# [Aim of the exercise]
Repeat the listing in full, exactly as it stands.

# [Given material]
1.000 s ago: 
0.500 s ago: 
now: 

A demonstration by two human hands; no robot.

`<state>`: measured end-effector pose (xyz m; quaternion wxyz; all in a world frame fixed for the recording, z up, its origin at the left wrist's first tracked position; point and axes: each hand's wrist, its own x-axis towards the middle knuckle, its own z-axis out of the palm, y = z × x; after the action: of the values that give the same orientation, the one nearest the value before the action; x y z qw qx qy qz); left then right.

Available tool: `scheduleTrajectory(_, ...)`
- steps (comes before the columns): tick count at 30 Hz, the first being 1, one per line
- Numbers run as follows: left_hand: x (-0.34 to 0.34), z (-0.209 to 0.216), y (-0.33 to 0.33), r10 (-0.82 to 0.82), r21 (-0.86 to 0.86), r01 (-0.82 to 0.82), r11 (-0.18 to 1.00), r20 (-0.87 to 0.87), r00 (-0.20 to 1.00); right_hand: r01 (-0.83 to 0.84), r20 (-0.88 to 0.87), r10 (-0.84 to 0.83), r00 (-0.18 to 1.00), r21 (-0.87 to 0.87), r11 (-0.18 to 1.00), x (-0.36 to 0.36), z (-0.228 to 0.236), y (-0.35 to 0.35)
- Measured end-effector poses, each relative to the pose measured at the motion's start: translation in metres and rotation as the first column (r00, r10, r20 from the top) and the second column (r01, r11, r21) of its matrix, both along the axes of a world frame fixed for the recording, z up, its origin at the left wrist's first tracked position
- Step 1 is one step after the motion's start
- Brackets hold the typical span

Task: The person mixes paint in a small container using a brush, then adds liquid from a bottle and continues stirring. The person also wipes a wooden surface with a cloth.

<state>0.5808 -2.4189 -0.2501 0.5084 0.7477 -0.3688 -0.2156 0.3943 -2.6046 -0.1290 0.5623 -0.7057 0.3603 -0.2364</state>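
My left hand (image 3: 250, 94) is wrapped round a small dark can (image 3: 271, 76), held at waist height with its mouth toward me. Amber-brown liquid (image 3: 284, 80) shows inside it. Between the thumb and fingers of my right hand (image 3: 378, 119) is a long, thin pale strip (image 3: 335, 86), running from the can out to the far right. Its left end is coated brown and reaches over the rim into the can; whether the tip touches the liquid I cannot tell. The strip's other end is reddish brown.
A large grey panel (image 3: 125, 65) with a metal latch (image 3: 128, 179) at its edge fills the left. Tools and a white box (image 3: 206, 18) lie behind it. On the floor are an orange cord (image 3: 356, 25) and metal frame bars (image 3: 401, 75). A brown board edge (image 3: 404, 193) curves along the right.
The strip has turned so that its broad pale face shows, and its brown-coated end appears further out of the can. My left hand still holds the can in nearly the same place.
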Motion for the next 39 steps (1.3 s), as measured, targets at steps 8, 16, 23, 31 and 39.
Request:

# [Task solution]
1.000 s ago: 
0.500 s ago: 
now: 

A demonstration by two human hands; no robot.

`<state>`: measured end-effector pose (xyz m; quaternion wxyz; all in a world frame fixed for the recording, z up, its origin at the left wrist's first tracked position; point and axes: each hand's wrist, its own x-axis towards the middle knuckle, its own z-axis out of the palm, y = z × x; after the action: of the values that give the same orientation, the one nearest the value before the action; x y z qw qx qy qz); left then right.

Available tool: `scheduleTrajectory(_, ...)`
- steps (comes before the columns): tick count at 30 Hz, the first being 1, one per line
- Numbers run as follows: left_hand: x (-0.34 to 0.34), z (-0.209 to 0.216), y (-0.33 to 0.33), r10 (-0.82 to 0.82), r21 (-0.86 to 0.86), r01 (-0.82 to 0.82), r11 (-0.18 to 1.00), r20 (-0.87 to 0.87), r00 (-0.20 to 1.00); right_hand: r01 (-0.83 to 0.84), r20 (-0.88 to 0.87), r10 (-0.84 to 0.83), r00 (-0.18 to 1.00), r21 (-0.87 to 0.87), r11 (-0.18 to 1.00), x (-0.36 to 0.36), z (-0.228 to 0.236), y (-0.35 to 0.35)
- Measured end-effector poses, each relative to the pose measured at the motion's start: translation in metres and rotation as the first column (r00, r10, r20 from the top) and the second column (r01, r11, r21) of its matrix, both along the axes of a world frame fixed for the recording, z up, its origin at the left wrist's first tracked position
- Step 1 is one step after the motion's start
- Brackets hold the typical span

Task: The person mixes paint in a small container using a brush, then adds liquid from a bottle and continues stirring. The person also wipes a wooden surface with a cloth.

<state>0.5808 -2.4189 -0.2501 0.5084 0.7477 -0.3688 -0.2156 0.3943 -2.6046 -0.1290 0.5623 -0.7057 0.3603 -0.2364</state>
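My left hand (image 3: 250, 94) is wrapped round a small dark can (image 3: 271, 76), held at waist height with its mouth toward me. Amber-brown liquid (image 3: 284, 80) shows inside it. Between the thumb and fingers of my right hand (image 3: 378, 119) is a long, thin pale strip (image 3: 335, 86), running from the can out to the far right. Its left end is coated brown and reaches over the rim into the can; whether the tip touches the liquid I cannot tell. The strip's other end is reddish brown.
A large grey panel (image 3: 125, 65) with a metal latch (image 3: 128, 179) at its edge fills the left. Tools and a white box (image 3: 206, 18) lie behind it. On the floor are an orange cord (image 3: 356, 25) and metal frame bars (image 3: 401, 75). A brown board edge (image 3: 404, 193) curves along the right.
The strip has turned so that its broad pale face shows, and its brown-coated end appears further out of the can. My left hand still holds the can in nearly the same place.
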Motion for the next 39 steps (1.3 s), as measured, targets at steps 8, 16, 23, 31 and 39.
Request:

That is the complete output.